* BRIEF *
Wherever a line holds the word "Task", copy that line from the data.
··· DATA PROVIDED ···
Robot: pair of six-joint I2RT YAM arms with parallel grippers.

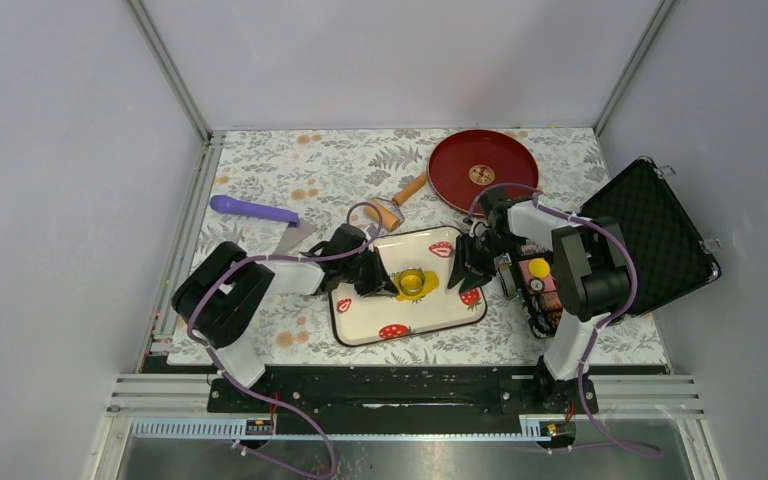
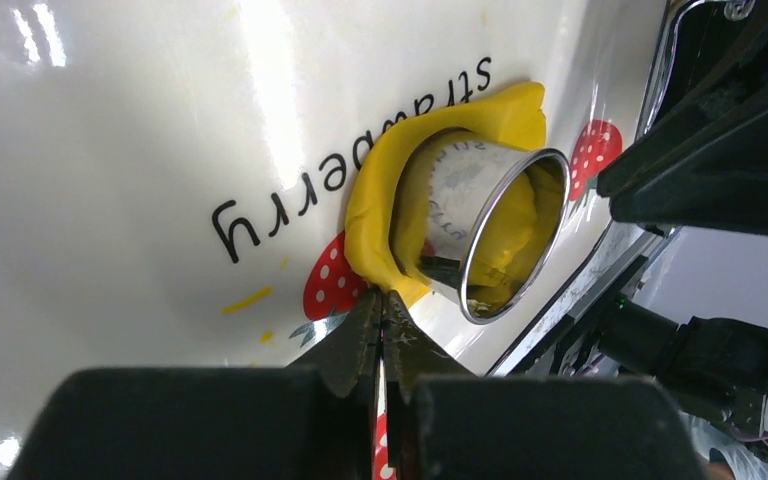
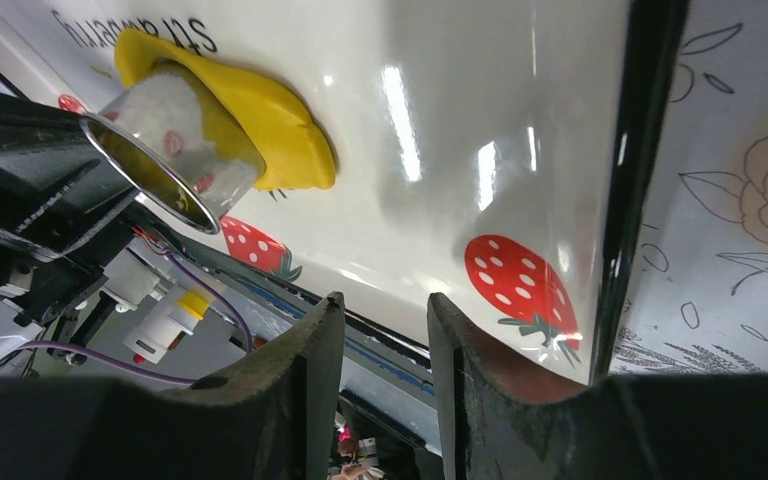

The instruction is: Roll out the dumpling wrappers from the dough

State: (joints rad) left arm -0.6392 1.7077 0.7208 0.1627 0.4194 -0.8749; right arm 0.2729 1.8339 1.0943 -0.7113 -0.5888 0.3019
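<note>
Status: cutting step, I reckon. The soft bright-yellow dough patch (image 2: 370,215) lies flattened near the middle of the glossy white rectangular tray with printed strawberries (image 2: 110,150). The shiny round metal ring cutter (image 2: 480,175) sits tilted in it, with dough curled up round one side of its wall.

My left claw (image 2: 381,318): jaws fully closed, tips right at the near edge of the dough, just beside the cutter. Can't tell whether a sliver of dough is nipped between them. It isn't holding the cutter.

My right claw (image 3: 387,305): jaws part-open, nothing between them. It hangs over the tray's edge on the dough's right side, near the dough but not touching it.

Next move, my guess: get the scrap rim off the cutter without dragging the disc inside. The dough looks soft and likely to stick to metal, so peel slowly. The right claw probably needs to pin the cutter upright first.

Count:
- dough patches: 1
- cutters: 1
- trays: 1
- finished round dumpling wrappers: 0 in view
- printed strawberries visible from above: 4
- off the tray on the floral desk (image 1: 290,160): 1 red round plate (image 1: 482,170), 1 purple rolling pin (image 1: 253,209)
</note>
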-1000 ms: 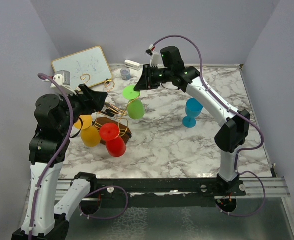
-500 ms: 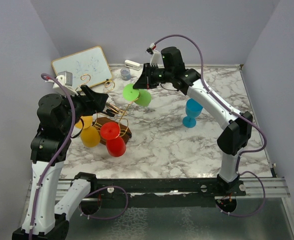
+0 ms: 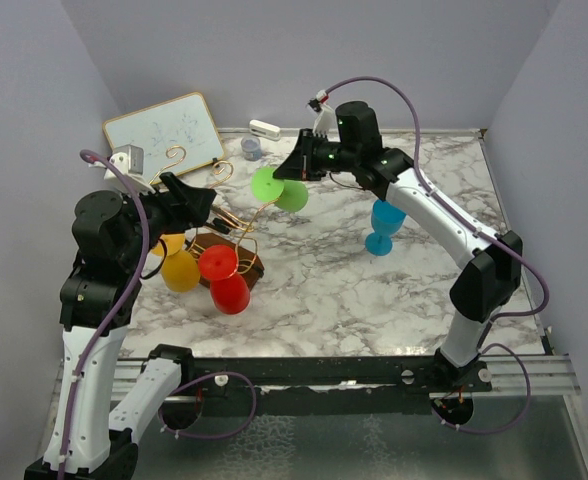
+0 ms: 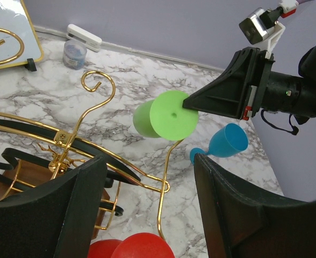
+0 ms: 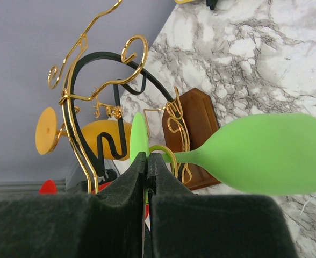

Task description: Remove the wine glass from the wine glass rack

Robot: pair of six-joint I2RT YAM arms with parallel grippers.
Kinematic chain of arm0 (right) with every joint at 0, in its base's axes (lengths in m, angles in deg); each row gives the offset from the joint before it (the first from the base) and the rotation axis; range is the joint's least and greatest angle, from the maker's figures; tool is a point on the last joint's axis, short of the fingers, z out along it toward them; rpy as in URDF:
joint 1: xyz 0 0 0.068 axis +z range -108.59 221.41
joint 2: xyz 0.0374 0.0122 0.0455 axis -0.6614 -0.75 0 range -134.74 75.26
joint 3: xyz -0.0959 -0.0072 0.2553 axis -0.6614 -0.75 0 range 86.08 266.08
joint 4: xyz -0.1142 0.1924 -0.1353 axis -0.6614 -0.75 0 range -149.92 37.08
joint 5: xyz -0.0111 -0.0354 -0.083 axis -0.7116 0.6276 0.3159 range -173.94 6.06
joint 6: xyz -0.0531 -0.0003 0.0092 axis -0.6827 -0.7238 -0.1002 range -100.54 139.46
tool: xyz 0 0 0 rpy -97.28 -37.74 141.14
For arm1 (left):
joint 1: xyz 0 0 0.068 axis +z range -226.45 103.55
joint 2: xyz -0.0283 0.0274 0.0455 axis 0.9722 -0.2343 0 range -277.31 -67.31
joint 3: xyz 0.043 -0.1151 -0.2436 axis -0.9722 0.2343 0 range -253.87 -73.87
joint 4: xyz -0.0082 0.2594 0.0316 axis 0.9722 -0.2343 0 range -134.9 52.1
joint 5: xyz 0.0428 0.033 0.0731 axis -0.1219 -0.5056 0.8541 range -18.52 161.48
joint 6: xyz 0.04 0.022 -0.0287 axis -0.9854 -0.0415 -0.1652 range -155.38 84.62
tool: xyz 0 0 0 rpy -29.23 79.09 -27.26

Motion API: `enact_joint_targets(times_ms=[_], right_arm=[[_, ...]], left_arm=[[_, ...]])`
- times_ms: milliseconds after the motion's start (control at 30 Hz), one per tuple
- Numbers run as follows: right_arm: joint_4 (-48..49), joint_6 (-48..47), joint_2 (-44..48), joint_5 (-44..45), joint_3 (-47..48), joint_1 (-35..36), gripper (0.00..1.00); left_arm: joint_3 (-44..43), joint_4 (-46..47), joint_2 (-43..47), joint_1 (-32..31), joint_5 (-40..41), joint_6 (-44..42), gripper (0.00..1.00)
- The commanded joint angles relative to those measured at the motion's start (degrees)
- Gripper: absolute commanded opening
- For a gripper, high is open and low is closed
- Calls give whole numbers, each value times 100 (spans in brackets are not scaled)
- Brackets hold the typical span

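The right fingers (image 5: 132,185) are pressed fully together on the rim of the green wine glass's (image 5: 265,153) flat foot. They hold the glass on its side in the air, bowl pointing away, above the bench (image 3: 374,290) and just beside the wine glass rack (image 4: 96,88). In the right wrist view a gold loop appears to curl round the stem close to the foot, so the glass looks not yet free of its hooked arm, though the overlap makes this hard to confirm. The left fingers (image 4: 77,204) stand spread wide with nothing between them, hovering near the rack's upper wires. Whether they touch the wire cannot be told. The main risk is the hook: a pull across it rather than out along its opening would probably drag the light wire stand with it. That could tilt its wooden base and shake the red glass (image 3: 229,280) and the yellow glass (image 3: 181,270) hanging on the lower arms. The grip is also slim, a pinch on a thin disc with the bowl's weight hanging out sideways, so a snag or jerk could make the glass swivel or slip out. The blue glass (image 3: 384,225) stands upright on the bench beneath the right arm and could be knocked on the way back.
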Motion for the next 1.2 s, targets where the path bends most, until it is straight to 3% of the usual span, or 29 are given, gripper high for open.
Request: enact_joint_targets(times_ms=[0, 600, 1167], right_arm=[[427, 242, 363, -97, -316, -84, 1], [884, 435, 508, -1088, -690, -91, 1], [498, 167, -595, -1016, 630, 195, 1]], left_arm=[[65, 67, 95, 27, 7, 31, 68], [212, 194, 89, 27, -71, 155, 68], [90, 165, 48, 27, -147, 177, 67]])
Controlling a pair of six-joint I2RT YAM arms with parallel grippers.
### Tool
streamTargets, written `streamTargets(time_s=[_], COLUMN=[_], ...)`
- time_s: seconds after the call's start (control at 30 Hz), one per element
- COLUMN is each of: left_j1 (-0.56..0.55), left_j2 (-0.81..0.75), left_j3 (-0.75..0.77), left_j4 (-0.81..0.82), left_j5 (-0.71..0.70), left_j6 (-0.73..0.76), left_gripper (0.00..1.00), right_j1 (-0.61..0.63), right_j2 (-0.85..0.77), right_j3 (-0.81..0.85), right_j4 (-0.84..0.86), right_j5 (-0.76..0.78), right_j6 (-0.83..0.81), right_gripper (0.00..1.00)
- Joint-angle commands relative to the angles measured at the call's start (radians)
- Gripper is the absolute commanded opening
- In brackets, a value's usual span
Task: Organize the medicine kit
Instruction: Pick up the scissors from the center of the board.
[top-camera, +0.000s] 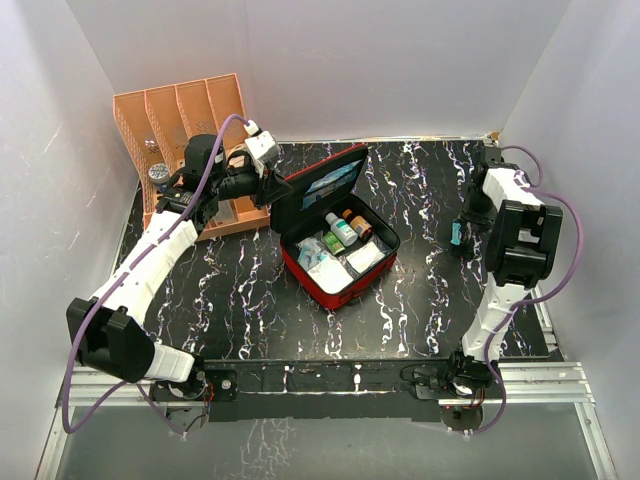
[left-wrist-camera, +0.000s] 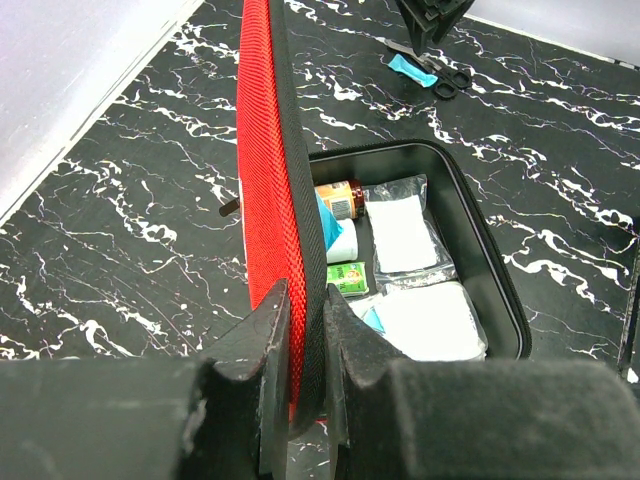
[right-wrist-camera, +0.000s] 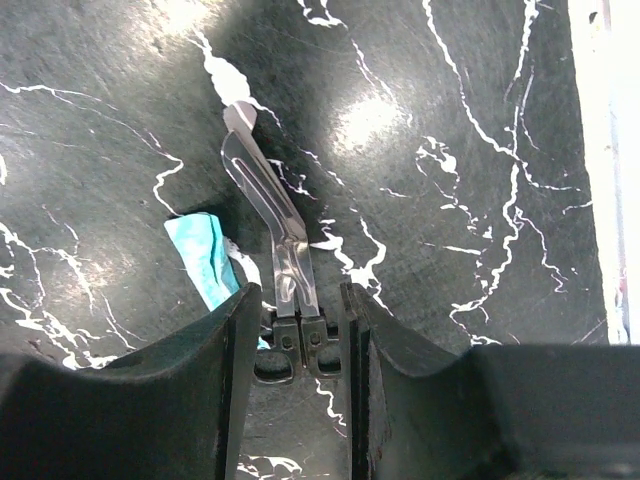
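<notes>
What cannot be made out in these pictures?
- Labels on the bottles: top view, too small; left wrist view, partly behind the lid of the medicine kit.
- Handles of the scissors: right wrist view, partly hidden between the fingers of the right gripper.
- Whether those fingers touch the scissors: unclear.

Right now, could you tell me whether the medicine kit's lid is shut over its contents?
No, the left gripper pinches the medicine kit's lid upright, leaving the white packets inside exposed.

Blk marble table (top-camera: 430, 300), kit (top-camera: 318, 290), rack (top-camera: 135, 120), scissors (right-wrist-camera: 268, 192)
</notes>
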Motion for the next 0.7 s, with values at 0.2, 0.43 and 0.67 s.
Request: streamTargets(time_s=[0.2,0.43,0.67], left_j1=[0.005,0.005,0.008], left_j2=[-0.019,-0.016,-0.008], left_j3=[-0.008,-0.005,0.0], left_j4=[-0.086,-0.09,-0.087], left_j5=[0.015,0.021,0.027], left_j6=[0.013,0.019,0.024], left_gripper=[0.0,0.0,0.0], right_j1=[-0.009,-0.011,-0.011], right_j2=[0.043,0.053,0.033], right_j3=[0.017,-0.02,-0.07], right_j4=[0.033,0.042,0.035], right_j5=[-0.022,-0.044,-0.072], right_j6=[-0.06,-0.059,-0.06], right_gripper=[0.35,0.35,0.35])
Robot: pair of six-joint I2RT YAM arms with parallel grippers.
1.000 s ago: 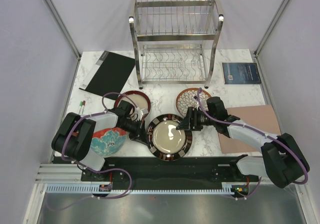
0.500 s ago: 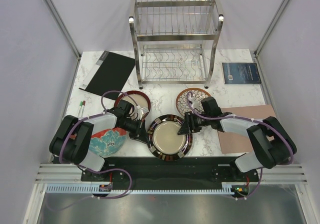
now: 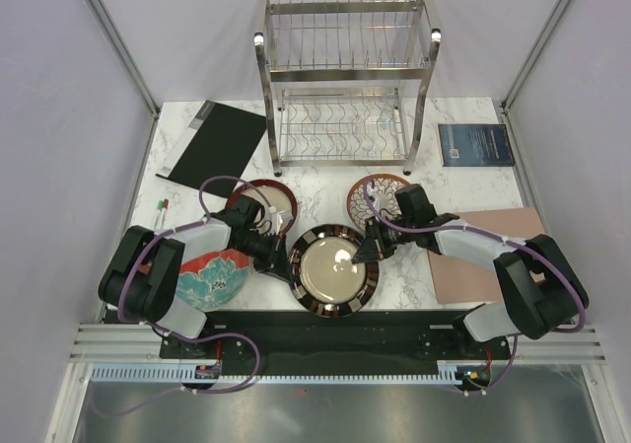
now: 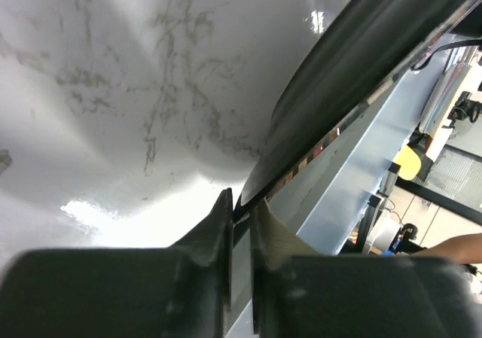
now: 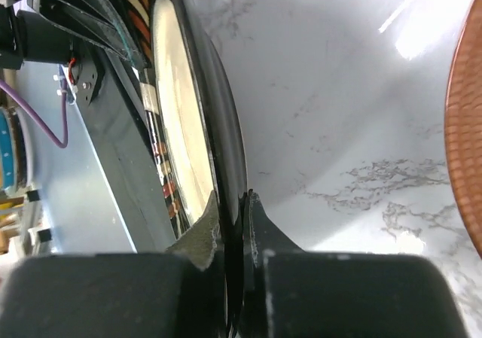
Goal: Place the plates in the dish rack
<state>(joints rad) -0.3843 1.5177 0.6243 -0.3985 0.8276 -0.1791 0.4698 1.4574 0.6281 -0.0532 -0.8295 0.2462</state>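
From above, the checked plate (image 3: 335,270) is at the near centre, well apart from the far dish rack (image 3: 347,72). Left wrist: the left gripper (image 4: 239,202) pinches its left rim. Right wrist: the right gripper (image 5: 230,199) pinches the opposite rim (likely so both can lift it level).

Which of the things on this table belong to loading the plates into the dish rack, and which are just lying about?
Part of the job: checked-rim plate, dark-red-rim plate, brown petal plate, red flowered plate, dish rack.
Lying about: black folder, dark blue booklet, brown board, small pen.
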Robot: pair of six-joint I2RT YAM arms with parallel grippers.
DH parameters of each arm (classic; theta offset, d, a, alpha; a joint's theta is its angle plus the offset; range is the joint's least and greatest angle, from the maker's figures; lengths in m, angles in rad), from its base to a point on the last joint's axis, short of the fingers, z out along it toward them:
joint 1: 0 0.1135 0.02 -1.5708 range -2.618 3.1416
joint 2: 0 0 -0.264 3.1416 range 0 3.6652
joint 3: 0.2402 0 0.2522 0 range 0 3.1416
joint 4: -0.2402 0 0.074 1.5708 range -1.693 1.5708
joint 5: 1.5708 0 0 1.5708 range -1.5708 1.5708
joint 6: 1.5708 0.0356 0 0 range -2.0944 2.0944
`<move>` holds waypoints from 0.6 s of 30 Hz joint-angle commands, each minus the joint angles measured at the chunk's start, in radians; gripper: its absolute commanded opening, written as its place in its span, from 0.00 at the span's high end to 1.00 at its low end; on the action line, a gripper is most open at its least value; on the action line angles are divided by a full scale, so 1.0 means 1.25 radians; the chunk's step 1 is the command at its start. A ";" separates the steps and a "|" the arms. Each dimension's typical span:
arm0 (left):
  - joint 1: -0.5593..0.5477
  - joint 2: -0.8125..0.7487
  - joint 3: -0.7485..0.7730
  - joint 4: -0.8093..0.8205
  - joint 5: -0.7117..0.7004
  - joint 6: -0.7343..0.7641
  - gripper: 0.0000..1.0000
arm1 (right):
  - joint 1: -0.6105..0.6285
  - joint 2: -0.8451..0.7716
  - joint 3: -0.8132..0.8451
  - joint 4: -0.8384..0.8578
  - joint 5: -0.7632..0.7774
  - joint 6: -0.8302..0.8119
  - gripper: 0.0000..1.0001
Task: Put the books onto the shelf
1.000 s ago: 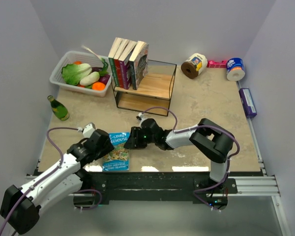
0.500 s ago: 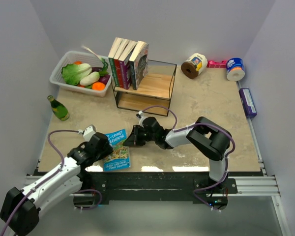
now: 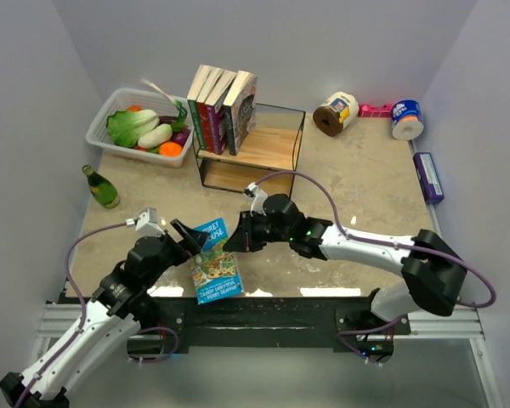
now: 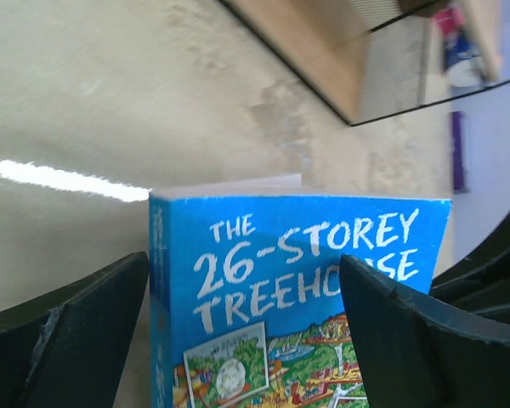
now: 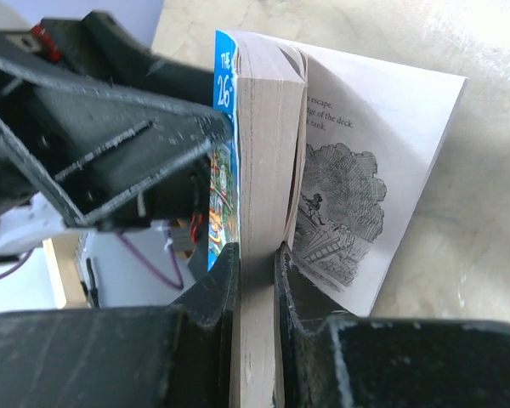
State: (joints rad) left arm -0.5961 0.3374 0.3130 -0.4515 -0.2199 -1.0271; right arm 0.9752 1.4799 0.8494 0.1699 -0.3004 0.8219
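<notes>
- Closest to the bases, the left gripper (image 3: 187,237) hangs with its jaws spread wide and nothing clasped between them; in its wrist view the two dark fingers stand either side of the book's title
- The Treehouse book (image 3: 214,262) is at the near part of the table (image 3: 357,212), between the two arms, tipped up with its blue cover turned towards the left arm (whether its lower edge rests on the table cannot be told)
- The right gripper (image 5: 257,251) is clamped on that book from the right. Its wrist view shows the fingers pinching the cover and the thick block of cream pages, while a loose leaf with a drawing falls away to the right, outside the grip
- Further back on the left, a green bottle (image 3: 100,187) stands upright, apart from the rest
- The shelf (image 3: 268,144) stands in the far half of the table, and four other books (image 3: 221,102) stand on its top board at the left end, leaning together, green at the left and grey at the right
- Just left of the shelf is a white basket (image 3: 94,134) of vegetables
- At the far right are a brown roll (image 3: 336,112) and a blue and white cylinder (image 3: 406,119), with a purple box (image 3: 427,177) along the right edge
</notes>
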 commanded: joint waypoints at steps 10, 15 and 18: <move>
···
* RESULT *
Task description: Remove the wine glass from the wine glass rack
Task: Organize the medicine kit
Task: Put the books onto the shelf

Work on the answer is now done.